Material provided:

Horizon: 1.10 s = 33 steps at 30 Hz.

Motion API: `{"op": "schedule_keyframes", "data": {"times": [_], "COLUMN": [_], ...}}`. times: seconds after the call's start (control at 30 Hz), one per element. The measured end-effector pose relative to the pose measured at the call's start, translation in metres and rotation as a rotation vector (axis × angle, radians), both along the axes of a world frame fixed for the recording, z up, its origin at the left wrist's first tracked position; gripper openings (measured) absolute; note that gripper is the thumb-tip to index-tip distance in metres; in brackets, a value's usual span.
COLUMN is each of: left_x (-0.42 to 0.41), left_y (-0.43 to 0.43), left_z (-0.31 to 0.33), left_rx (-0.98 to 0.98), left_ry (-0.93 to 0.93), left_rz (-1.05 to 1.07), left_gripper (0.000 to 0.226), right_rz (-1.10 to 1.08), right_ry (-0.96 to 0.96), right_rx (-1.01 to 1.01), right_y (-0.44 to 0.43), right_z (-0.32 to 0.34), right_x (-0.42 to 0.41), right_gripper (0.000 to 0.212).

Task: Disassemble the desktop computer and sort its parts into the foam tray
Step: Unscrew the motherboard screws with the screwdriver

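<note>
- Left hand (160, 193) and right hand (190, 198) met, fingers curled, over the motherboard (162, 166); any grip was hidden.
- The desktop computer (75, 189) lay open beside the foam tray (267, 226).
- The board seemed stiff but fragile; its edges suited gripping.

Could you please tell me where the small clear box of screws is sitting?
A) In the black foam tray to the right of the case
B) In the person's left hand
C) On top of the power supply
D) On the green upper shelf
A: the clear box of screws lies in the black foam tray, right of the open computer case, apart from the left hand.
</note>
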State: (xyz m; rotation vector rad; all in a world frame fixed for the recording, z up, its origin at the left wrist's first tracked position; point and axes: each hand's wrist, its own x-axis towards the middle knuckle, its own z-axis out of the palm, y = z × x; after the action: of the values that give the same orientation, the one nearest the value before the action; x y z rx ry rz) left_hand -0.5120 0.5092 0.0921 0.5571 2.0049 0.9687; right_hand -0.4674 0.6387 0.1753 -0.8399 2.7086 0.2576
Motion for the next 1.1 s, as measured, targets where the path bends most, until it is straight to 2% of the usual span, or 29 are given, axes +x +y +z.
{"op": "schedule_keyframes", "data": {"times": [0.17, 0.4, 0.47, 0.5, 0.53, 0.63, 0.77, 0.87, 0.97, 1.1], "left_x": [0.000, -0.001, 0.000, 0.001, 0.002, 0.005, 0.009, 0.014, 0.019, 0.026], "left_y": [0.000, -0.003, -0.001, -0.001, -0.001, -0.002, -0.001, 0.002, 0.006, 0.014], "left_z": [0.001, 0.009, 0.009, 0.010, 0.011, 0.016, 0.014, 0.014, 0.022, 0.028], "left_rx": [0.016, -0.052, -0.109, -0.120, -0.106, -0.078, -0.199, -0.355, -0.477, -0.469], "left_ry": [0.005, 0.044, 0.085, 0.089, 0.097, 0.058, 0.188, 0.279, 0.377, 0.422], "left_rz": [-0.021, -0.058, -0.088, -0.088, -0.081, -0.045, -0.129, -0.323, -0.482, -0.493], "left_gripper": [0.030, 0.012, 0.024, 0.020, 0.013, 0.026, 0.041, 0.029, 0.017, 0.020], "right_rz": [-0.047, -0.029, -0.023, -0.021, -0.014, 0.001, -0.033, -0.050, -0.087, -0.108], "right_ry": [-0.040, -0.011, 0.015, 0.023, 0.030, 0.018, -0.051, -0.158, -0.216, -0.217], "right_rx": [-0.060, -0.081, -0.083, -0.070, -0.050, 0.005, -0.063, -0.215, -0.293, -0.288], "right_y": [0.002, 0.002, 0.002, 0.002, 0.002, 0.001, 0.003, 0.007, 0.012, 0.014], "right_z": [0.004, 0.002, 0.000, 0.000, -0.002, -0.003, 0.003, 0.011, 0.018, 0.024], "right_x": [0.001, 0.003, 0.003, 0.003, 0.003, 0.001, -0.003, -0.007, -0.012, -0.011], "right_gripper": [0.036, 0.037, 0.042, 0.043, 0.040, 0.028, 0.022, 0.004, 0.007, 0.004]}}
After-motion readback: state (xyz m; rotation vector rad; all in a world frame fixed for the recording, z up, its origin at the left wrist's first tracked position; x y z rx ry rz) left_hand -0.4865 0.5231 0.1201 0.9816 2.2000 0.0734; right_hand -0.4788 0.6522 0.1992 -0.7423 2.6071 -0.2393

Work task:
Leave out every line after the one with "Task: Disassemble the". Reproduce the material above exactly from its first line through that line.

Task solution:
Horizon: 1.10 s = 33 steps at 30 Hz.

Motion API: `{"op": "schedule_keyframes", "data": {"times": [_], "COLUMN": [_], ...}}`. times: seconds after the call's start (control at 30 Hz), one per element. The measured end-effector pose relative to the pose measured at the call's start, translation in metres and rotation as a rotation vector (axis × angle, radians), both along the axes of a world frame fixed for the recording, z up, its origin at the left wrist's first tracked position; gripper openings (measured) absolute; note that gripper is the thumb-tip to index-tip distance in metres; in brackets, a value's usual span.
COLUMN is each of: left_x (-0.42 to 0.41), left_y (-0.43 to 0.43), left_z (-0.31 to 0.33), left_rx (-0.98 to 0.98), left_ry (-0.93 to 0.93), left_rz (-1.05 to 1.07), left_gripper (0.000 to 0.226), right_rz (-1.10 to 1.08), right_ry (-0.96 to 0.96), right_rx (-1.01 to 1.01), right_y (-0.44 to 0.43), right_z (-0.32 to 0.34), right_x (-0.42 to 0.41), right_gripper (0.000 to 0.212).

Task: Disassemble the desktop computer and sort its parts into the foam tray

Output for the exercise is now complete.